*Exercise*
Render every line of the data exactly as written, and leave out the pictures.

*Data excerpt*
+++
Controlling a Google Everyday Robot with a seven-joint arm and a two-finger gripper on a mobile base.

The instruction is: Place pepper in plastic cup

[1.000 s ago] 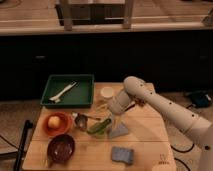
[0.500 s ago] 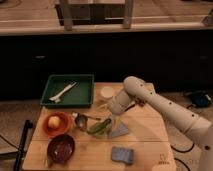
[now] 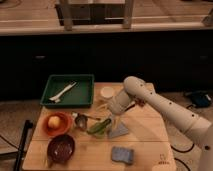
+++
*Your solution*
Controlling a Google Everyday Robot with a seven-joint arm and a two-finger gripper on a mobile base.

The instruction is: Place pepper in plastic cup

[1.000 s ago] 
[0.500 s ago] 
[now] 

There is nothing more to the output.